# Ocean Monarch



## Joe Higgins (Jan 3, 2007)

Looking For Old Shipmates From The Furness Bermuda Line Ocean Monarch 1963/64. Where Are You All? Andy,peter,jimmy,barney,ken,johnny,lou,
Jimmy Bedroom Steward,alan And The Rest. Have Met Up With Peter Manley And A Few Others. Get In Touch.


----------



## Jim MacIntyre (Mar 11, 2006)

Joe 
I was a deck apprentice on both the Ocean Monarch and Queen of Bermuda from April 1960 to August 1962 so I was a bit before your time, I was wondering though did you know a cabin steward name of Ray Bath ??? 
There was a group of three girls from Philadelphia who were in one of Ray's cabins during their cruise.
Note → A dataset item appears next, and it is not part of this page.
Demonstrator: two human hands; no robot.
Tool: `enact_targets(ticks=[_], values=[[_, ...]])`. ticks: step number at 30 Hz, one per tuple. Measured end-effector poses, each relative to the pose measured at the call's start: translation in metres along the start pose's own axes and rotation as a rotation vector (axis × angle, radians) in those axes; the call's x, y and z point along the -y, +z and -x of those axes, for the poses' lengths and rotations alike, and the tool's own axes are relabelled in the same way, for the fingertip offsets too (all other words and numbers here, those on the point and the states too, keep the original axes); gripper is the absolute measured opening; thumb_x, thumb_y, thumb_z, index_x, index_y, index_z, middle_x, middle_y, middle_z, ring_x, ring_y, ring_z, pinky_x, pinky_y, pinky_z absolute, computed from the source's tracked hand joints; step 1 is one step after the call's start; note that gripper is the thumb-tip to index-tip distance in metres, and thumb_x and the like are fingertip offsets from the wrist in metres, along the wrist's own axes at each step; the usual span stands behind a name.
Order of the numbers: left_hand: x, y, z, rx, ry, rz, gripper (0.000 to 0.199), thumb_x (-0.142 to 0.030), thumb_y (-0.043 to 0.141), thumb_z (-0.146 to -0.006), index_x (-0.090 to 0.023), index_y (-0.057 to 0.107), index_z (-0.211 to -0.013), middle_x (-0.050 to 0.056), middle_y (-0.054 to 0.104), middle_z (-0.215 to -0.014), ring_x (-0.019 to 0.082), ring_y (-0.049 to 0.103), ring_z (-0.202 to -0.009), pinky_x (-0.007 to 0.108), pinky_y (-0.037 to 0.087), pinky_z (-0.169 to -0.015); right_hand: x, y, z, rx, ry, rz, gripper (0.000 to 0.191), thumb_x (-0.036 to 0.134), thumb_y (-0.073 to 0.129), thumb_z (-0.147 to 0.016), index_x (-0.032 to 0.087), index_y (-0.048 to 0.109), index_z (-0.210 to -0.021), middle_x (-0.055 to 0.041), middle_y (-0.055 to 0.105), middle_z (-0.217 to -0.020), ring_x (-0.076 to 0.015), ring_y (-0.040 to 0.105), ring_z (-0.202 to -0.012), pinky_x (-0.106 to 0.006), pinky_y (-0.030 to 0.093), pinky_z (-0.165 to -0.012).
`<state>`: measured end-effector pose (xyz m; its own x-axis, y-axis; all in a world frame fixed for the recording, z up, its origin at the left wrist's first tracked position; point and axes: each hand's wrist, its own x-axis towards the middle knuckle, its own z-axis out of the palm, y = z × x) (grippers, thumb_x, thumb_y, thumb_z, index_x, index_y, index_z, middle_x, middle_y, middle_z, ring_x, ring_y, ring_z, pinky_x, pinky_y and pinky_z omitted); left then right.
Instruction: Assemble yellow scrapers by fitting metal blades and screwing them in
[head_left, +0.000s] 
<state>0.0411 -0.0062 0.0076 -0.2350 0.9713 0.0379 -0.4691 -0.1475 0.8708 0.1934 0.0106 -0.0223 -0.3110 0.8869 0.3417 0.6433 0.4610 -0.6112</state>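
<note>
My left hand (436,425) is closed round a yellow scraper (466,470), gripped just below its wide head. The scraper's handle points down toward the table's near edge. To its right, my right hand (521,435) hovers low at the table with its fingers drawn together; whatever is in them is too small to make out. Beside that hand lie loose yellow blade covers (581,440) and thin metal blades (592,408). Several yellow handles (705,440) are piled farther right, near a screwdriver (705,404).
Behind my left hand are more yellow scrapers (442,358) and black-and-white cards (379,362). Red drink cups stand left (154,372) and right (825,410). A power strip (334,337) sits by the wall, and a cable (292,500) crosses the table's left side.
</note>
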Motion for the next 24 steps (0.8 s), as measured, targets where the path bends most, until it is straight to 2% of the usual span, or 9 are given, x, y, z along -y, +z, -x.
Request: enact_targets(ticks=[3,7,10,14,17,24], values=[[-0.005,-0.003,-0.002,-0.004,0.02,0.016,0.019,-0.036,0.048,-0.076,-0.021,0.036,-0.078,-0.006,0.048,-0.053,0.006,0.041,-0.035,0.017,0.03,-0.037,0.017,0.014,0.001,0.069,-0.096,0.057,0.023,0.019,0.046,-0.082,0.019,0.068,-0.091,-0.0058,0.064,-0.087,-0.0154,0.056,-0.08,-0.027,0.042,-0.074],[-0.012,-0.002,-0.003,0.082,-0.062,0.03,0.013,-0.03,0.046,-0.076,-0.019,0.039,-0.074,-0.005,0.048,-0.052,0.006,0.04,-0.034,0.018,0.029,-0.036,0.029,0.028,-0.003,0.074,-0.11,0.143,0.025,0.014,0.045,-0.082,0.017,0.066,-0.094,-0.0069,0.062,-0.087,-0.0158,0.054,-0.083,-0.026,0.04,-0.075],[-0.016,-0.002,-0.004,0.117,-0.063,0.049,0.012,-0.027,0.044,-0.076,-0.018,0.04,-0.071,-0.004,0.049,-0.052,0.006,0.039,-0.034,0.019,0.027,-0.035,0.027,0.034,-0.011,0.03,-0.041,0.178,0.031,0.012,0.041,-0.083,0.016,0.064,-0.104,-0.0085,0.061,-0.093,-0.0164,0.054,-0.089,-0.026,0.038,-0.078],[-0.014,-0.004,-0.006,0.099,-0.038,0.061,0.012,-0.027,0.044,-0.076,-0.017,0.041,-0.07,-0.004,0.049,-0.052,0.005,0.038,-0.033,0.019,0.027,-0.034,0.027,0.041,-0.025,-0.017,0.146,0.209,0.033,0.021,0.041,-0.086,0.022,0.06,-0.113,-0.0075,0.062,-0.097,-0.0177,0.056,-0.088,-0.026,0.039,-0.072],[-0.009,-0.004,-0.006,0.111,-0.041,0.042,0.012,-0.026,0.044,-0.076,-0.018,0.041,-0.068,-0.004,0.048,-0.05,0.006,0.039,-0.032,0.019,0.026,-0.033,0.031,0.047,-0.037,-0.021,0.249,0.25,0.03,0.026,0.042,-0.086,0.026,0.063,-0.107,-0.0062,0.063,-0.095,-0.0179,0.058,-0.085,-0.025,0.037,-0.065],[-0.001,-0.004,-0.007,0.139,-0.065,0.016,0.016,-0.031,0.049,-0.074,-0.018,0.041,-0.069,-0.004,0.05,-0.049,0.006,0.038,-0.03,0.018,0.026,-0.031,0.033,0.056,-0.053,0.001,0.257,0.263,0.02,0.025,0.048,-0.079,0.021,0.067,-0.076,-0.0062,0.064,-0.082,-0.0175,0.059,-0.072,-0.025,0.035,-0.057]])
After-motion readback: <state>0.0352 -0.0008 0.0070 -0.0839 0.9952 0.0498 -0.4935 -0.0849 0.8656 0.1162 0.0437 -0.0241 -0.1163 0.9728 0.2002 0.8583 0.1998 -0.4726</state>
One of them later became my wife... and she remembers Ray to this day. 
Cheers 
Jim Mac


----------



## Joe Higgins (Jan 3, 2007)

Hi Jim 
Sorry but I can't put a face to Ray Bath, he may well have been still on the Monarch 1963/4.
Regard Joe


----------



## Ploy (10 d ago)

Joe Higgins said:


> Looking For Old Shipmates From The Furness Bermuda Line Ocean Monarch 1963/64. Where Are You All? Andy,peter,jimmy,barney,ken,johnny,lou, Jimmy Bedroom Steward,alan And The Rest. Have Met Up With Peter Manley And A Few Others. Get In Touch.


 Hi Joe My dad was on the ocean monarch 65/66 and he was in the Red Devils the year Yey won the cup. His name is Dave Thornley . He was a plumber from liverpool . He would love to get in touch with old friends ?


----------